NEOS is an acronym for New England Overshoe Company.

Wednesday, June 09, 2010

We Needed An Excuse to Clean The Basement Anyway

We had a lot of rain in a short period of time this afternoon. The storm drains run into the sanitary sewer in this old neighborhood and the sewer system couldn't handle all the water. As a result we had rainwater, sewer water and silt gushing out of the toilet and shower drain in the basement. It's a bit of a mess.

Probably need to look into one of those flapper/check valves that prevent water from the sewer from coming back into the house - so we don't have to go through this again.

Originally uploaded by Jack Crossen

Originally uploaded by Jack Crossen

Originally uploaded by Jack Crossen

Wednesday, June 02, 2010

Like This

I got back to Everett a little after 5 pm on Tuesday.

It was a little over 1900 miles for the Everett, Naches, Klamath Falls, Auburn, Susanville, Madras, Hood River, Everett trip.

We had a blast.

It was wet, windy, warm, cold, sunny, high elevation, low elevation and even a little bit of hail.

I nicked my front tire on something sharp and ended up riding with a little cord showing from Alturus, CA back to Everett. Ordered some new Dunlop Elite 3 tires from Motorcycle Superstore this morning.

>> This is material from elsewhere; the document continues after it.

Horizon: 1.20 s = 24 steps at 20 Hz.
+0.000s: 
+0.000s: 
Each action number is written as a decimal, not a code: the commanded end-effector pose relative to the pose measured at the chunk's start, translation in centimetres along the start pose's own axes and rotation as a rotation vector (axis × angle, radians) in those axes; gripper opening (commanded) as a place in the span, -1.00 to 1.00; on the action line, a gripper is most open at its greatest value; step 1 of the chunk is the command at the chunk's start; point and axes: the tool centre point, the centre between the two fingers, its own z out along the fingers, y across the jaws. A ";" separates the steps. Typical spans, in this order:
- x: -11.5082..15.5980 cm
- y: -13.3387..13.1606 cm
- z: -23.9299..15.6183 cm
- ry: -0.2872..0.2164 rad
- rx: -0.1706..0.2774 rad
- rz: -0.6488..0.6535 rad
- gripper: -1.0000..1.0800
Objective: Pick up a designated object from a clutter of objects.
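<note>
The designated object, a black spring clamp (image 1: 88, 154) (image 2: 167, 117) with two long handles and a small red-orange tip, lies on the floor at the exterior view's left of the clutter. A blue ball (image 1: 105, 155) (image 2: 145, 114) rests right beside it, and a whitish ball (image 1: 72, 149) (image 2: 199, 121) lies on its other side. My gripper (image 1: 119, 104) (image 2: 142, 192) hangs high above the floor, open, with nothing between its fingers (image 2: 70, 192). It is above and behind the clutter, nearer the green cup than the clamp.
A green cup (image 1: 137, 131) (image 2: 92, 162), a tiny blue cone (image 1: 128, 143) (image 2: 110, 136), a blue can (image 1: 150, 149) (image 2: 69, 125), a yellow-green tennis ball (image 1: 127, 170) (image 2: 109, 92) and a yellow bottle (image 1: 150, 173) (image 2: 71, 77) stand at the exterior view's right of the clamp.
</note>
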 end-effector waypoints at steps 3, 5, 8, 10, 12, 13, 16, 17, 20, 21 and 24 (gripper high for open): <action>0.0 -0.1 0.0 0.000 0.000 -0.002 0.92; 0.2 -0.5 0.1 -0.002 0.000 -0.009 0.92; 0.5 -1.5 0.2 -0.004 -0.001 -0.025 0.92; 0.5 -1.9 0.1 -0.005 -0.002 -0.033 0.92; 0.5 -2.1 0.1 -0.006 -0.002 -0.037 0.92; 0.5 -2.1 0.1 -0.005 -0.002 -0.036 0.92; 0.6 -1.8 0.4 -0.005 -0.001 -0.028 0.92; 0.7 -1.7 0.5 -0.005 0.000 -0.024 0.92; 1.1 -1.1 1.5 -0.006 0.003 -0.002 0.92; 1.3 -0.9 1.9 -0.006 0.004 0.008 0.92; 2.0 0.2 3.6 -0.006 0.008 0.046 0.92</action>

I got to ride in a 660 horsepower hot rod, on a boat on a nice lake and on motorcycles with Joe and Tim on some really nice roads in California, Oregon and Washington.

The trickiest riding was leaving Seattle on Wednesday afternoon in the rain. Highway 167 traffic was bumper to bumper for miles with ground fog and water spray coming off the cars. Riding down Yuba Pass in California was a little scary since they had sanded the road and it was curvy and slippery.

I feel very fortunate to live in a place with so many beautiful places to see.